### Problem description
The answer required is how many lines of the following entries contain the word "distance", with no other words.

### Entries shown
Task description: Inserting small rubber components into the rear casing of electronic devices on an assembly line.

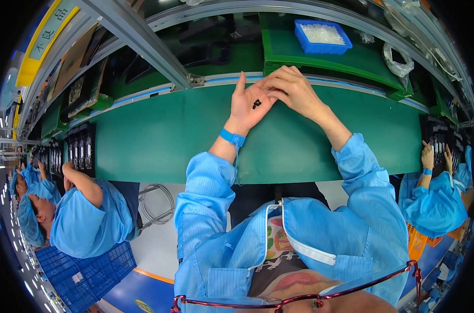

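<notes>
My left hand is held palm up above the green worktop, its fingers stretched out. A few small black pieces lie in a little cluster on that palm; their kind is too small to tell. A blue band circles the left wrist. My right hand reaches over the left fingertips with its thumb and fingers pinched together. Whatever sits in the pinch, if anything, is hidden or too small to make out.
Beyond the worktop, a blue tray of small clear pieces stands on a green shelf. A metal post slants down to the left. Black parts stand at the left end. Co-workers sit on both sides; a clear bag hangs at right.
</notes>
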Motion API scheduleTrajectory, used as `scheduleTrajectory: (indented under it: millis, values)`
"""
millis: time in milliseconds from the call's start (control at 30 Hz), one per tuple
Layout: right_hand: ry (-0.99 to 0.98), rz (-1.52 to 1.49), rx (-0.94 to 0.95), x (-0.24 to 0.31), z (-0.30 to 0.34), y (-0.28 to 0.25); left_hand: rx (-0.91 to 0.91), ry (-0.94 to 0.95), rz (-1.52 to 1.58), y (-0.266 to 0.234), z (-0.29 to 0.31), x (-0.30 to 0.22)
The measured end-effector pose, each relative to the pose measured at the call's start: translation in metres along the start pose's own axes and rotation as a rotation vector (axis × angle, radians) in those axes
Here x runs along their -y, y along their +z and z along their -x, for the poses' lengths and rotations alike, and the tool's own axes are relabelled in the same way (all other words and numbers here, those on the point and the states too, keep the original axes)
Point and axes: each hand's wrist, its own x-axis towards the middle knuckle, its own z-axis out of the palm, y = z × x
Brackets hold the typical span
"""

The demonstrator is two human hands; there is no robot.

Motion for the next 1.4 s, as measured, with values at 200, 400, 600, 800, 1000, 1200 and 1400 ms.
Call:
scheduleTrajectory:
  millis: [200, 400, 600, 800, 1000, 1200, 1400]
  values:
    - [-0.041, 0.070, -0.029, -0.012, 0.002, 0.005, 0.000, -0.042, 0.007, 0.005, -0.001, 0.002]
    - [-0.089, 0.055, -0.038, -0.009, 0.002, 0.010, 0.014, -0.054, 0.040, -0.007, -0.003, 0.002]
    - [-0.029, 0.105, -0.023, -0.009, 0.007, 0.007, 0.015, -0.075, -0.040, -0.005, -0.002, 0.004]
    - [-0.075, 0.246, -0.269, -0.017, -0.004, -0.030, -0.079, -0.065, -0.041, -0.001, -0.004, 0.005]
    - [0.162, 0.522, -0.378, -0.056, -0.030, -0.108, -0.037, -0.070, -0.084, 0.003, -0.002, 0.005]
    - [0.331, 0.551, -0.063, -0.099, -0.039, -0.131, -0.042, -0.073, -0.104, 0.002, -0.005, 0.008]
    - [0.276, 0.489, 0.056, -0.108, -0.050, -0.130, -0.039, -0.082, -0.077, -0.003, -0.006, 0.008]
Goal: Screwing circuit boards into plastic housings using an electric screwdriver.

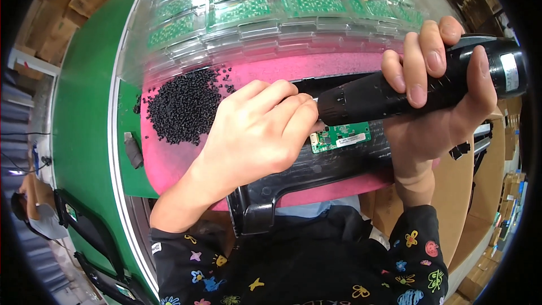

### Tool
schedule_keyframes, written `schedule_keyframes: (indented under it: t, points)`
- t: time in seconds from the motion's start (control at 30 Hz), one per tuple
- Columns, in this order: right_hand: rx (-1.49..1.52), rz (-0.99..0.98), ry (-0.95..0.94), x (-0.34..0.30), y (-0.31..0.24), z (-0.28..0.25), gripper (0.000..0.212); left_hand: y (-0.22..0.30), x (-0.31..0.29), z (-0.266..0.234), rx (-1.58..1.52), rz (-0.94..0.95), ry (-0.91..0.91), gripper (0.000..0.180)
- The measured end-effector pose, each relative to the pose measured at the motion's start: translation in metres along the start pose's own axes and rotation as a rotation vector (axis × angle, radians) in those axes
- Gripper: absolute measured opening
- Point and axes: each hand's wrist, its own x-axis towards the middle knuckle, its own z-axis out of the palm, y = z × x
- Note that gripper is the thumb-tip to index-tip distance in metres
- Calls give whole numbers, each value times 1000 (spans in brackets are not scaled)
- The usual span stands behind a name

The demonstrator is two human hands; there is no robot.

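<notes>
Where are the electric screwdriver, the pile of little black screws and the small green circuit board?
electric screwdriver [395,93], head view, middle of its black body.
pile of little black screws [183,107], head view, centre of the heap.
small green circuit board [341,135], head view, its green face.

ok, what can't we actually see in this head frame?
- Tip of the electric screwdriver: hidden behind the left hand.
- Green circuit board: partly covered by that hand and the tool.
- Black housing: mostly hidden under both hands.
- Boards in the clear trays: detail blurred by plastic.
- Right hand: palm hidden.
</notes>
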Motion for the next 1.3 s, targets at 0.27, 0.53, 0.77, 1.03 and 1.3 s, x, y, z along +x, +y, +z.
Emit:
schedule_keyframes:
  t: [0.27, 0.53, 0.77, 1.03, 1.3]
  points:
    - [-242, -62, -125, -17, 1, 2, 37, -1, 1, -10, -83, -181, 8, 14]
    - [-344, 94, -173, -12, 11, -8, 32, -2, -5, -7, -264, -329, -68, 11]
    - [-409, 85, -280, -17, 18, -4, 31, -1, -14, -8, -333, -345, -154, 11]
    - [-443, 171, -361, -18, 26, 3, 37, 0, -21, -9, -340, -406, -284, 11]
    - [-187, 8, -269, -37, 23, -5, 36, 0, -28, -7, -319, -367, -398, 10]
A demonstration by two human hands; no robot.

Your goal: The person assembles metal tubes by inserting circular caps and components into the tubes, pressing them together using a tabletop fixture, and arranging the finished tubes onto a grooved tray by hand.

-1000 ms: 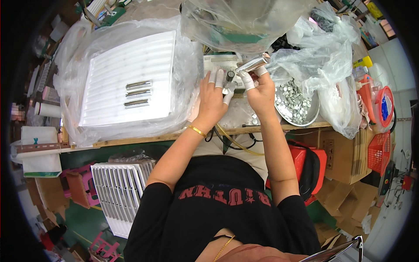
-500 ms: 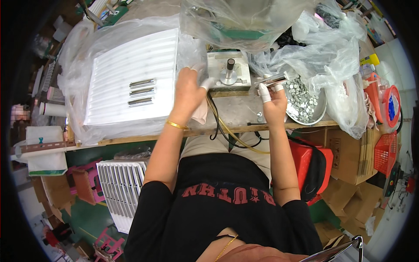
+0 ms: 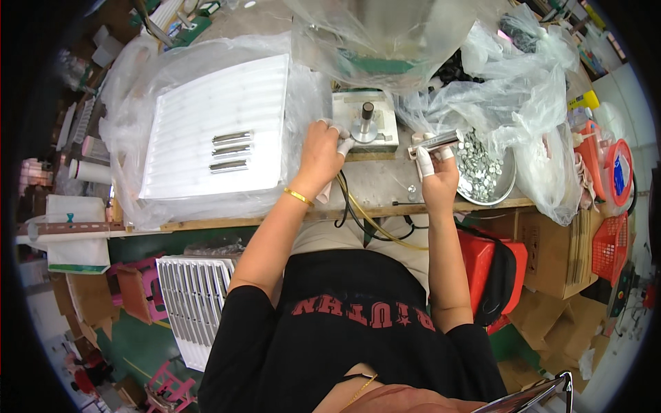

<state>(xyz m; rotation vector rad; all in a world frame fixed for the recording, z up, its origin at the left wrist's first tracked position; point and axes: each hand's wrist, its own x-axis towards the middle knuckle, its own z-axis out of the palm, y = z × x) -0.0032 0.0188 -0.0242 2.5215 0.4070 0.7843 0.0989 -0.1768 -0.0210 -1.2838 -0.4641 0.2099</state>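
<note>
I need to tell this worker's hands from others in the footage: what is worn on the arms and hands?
Both forearms are bare below short black sleeves. The left hand has a thin gold bangle at the wrist and white tape on a fingertip. The right hand has white tape wrapped around fingers. No gloves or watch show.

Left hand (image 3: 322, 153): now off the metal tube (image 3: 435, 142), fingertips at the press block's (image 3: 365, 122) near-left corner.
Right hand (image 3: 436, 172): alone holds the tube, drawn back right, beside the bowl of metal caps (image 3: 487, 172).
</note>
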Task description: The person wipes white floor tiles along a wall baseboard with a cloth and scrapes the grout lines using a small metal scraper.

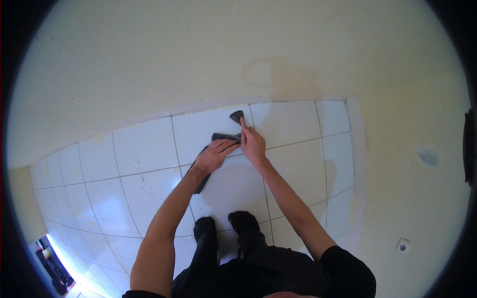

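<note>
Dark, stiff-looking fan-shaped scraper [237,116] is held by the right hand [253,145] against white floor tiles [293,174]; probably light, best grabbed at its narrow end. Soft-looking grey cloth [220,136] is part-covered by the left hand [212,157], grip can't be told.

No lettering, label, number or sign (large or small) can be read anywhere.

The right hand [253,145] hid the near end of the black flared tool [237,116], and the left hand [212,156] covered part of the dark cloth [224,137], its grip there unclear. The lower edge cut off the left sleeve [144,294], the right rim a dark object [468,149]; clutter [53,270] at lower left was too small to identify.
</note>
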Tool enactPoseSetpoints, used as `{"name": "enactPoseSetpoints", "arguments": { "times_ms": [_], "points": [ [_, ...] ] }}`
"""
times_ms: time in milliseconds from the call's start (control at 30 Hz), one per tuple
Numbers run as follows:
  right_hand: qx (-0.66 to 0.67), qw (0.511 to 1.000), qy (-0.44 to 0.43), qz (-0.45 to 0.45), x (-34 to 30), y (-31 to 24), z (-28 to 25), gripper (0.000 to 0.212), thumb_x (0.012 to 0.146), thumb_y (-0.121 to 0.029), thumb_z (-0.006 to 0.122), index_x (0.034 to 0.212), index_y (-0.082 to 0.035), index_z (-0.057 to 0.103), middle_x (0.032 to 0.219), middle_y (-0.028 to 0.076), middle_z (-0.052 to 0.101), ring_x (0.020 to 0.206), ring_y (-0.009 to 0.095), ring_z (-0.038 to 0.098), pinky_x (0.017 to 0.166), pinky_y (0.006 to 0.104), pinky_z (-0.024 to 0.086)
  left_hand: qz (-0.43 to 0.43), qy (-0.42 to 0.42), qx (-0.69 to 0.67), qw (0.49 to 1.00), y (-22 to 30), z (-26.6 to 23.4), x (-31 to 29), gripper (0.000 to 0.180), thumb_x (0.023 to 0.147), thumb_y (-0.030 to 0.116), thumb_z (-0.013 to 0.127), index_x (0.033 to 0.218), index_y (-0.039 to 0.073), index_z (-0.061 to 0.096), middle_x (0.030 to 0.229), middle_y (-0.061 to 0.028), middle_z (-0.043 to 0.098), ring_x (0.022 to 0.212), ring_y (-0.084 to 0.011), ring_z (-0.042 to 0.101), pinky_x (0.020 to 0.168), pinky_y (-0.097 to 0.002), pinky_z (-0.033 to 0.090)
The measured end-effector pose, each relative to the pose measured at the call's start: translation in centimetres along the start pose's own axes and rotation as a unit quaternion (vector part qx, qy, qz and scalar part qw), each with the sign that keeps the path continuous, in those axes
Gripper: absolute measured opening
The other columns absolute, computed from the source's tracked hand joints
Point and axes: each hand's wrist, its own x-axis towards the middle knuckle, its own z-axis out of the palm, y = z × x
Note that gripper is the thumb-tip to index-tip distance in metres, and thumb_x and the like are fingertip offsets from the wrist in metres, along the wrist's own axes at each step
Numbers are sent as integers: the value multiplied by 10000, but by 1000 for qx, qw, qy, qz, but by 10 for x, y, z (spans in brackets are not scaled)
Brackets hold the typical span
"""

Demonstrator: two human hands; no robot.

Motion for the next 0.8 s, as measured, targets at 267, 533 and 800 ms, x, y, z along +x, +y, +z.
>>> {"name": "enactPoseSetpoints", "arguments": {
  "times_ms": [267,533,800],
  "points": [
    [61,991,98,-61,-9,14,5,575,934,-80,602,1489,-175,483,789,108,609,609,286,625,554,402,516,6,19,36,999,5,-3,2,679,759,-60,588,1420,85,529,1390,-83,558,1283,-266,519,1121,-402,409],
    [67,989,106,-79,-9,14,4,577,924,-73,614,1480,-166,494,775,106,600,594,285,618,542,401,508,12,74,7,997,4,3,2,505,809,-49,584,1304,50,583,1363,-106,582,1250,-293,552,1085,-396,450],
    [-13,996,48,-69,-10,15,3,586,936,-112,595,1502,-140,446,810,119,623,636,317,642,566,433,523,-8,79,-5,997,5,5,3,355,837,-24,601,1185,43,606,1305,-107,601,1220,-302,561,1048,-409,466]
  ]
}}
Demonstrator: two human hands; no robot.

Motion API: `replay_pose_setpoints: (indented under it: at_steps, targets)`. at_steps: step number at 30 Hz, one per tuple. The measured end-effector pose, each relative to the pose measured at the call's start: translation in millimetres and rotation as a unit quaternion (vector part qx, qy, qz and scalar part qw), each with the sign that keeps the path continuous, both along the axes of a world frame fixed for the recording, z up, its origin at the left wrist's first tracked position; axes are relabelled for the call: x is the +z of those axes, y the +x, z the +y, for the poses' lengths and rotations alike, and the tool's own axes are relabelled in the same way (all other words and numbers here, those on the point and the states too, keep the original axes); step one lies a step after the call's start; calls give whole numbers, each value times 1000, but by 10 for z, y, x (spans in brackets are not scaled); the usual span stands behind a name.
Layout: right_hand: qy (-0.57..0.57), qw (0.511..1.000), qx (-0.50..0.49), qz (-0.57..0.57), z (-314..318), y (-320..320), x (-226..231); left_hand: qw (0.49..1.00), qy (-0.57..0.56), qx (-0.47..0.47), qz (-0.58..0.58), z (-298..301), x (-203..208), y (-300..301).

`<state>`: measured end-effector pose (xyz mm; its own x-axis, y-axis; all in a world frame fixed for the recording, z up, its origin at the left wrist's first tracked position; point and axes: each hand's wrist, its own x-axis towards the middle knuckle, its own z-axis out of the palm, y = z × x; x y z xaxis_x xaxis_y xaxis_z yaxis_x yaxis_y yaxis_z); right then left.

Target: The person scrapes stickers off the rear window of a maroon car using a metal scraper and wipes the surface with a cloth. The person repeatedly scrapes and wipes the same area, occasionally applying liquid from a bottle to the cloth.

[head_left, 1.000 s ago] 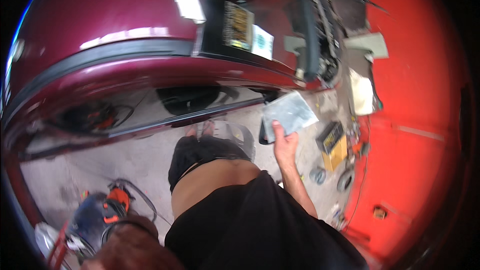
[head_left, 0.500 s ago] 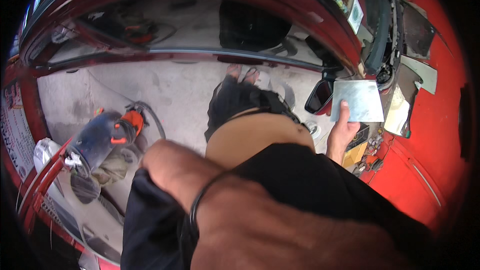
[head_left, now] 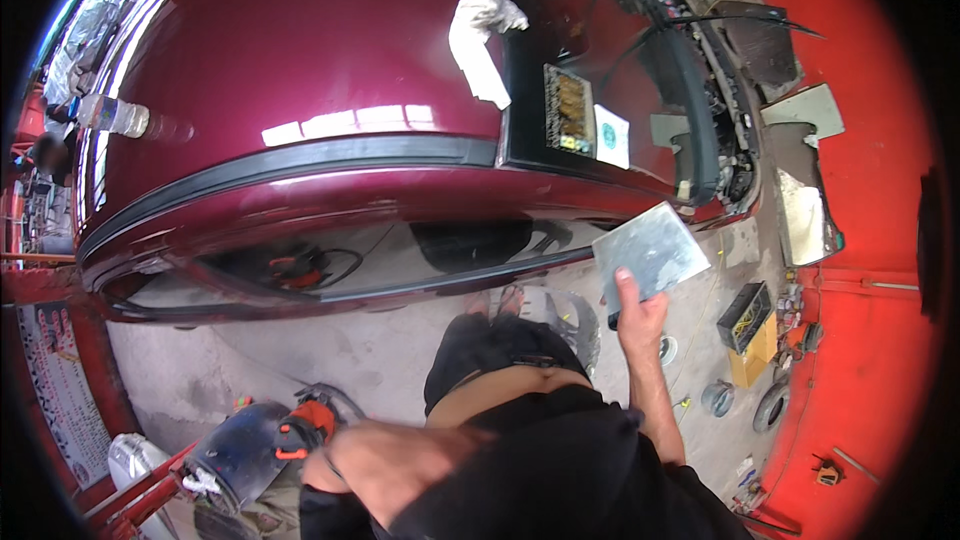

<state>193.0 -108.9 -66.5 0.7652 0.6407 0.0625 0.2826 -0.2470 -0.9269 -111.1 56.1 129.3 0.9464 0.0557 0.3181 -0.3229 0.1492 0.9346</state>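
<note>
My right hand (head_left: 640, 318) is closed on a flat, square, pale grey plate (head_left: 653, 255), its thumb lying on the upper face and the other fingers underneath. The plate's surface looks smeared. It is held beside the lower side of a dark red car (head_left: 360, 50). My left arm is bent across my body at the lower left; what shows of my left hand (head_left: 420, 455) is blurred, and its fingers cannot be made out.
On the car lie a crumpled white cloth (head_left: 475, 40) and a clear bottle (head_left: 125, 117). An orange-and-black power tool (head_left: 305, 427) rests by a dark drum (head_left: 235, 455) at left. A black crate (head_left: 744, 317) and tape rolls (head_left: 717, 398) sit near the red wall (head_left: 880, 360).
My view has shifted so more of the car's roof shows. The plate, still in my right hand, has tilted and come nearer the car. My left arm has moved lower in the picture.
</note>
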Motion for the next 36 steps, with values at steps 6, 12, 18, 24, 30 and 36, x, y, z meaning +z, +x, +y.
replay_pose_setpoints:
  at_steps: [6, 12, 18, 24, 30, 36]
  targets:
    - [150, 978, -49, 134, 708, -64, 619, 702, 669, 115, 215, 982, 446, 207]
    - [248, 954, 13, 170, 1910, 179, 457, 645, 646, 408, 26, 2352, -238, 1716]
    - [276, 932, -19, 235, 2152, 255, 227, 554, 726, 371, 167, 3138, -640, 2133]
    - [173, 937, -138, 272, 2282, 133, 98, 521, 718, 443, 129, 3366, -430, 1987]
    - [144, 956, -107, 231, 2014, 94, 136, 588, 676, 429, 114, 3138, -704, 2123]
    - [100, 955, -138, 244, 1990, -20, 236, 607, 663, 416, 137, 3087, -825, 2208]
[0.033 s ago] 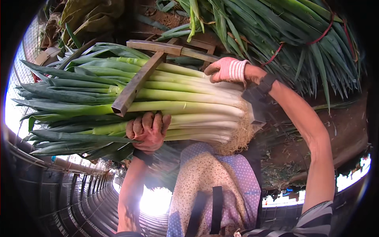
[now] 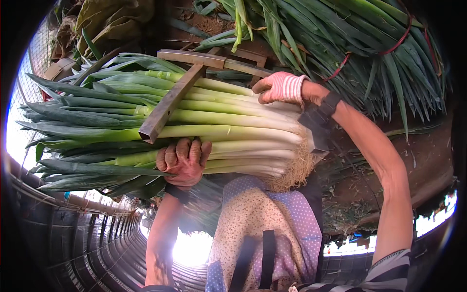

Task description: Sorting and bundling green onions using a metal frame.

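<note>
- Location: I find the leek bundle (image 2: 233,117) lying crosswise above the person's apron (image 2: 248,214), dark leaves at left, roots (image 2: 294,168) at right. One bar of the metal frame (image 2: 172,101) passes over it.
- Left hand (image 2: 183,163): gloved, fingers curled on the near stalks; I assess it as closed on them.
- Right hand (image 2: 279,87): gloved, fingers bent at the far edge of the white stems. I cannot tell whether it grips.
- Alignment: root ends sit beside the metal plate (image 2: 317,141), the near ones set slightly further left. I advise levelling these by the firm white parts.
- Pressure: I recommend even, moderate force from both sides; squeezing hard could, in my judgement, bruise stems.
- Hazard: the bar's edge may crease stalks dragged beneath it; lift rather than scrape.
</note>
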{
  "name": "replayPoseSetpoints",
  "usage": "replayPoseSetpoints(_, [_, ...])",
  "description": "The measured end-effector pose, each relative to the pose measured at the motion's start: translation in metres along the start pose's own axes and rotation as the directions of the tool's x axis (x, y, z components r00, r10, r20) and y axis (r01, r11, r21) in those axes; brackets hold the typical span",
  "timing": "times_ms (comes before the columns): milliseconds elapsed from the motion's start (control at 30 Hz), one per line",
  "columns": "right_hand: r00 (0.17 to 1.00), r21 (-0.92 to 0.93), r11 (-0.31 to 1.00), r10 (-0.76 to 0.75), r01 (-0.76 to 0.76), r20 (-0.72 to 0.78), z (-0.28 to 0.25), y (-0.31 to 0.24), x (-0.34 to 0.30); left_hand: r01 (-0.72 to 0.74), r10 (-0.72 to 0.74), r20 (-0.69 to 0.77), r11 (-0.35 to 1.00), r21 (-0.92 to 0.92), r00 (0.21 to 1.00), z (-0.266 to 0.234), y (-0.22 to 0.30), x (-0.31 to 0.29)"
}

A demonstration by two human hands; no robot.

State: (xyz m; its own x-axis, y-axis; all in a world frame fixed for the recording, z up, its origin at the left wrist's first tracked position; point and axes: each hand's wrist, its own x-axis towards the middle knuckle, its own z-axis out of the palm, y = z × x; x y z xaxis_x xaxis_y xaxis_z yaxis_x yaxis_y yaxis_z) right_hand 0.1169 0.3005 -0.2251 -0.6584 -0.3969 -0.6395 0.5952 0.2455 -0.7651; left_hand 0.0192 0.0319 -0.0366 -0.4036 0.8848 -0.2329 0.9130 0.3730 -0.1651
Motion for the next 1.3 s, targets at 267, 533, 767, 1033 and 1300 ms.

### Written response
2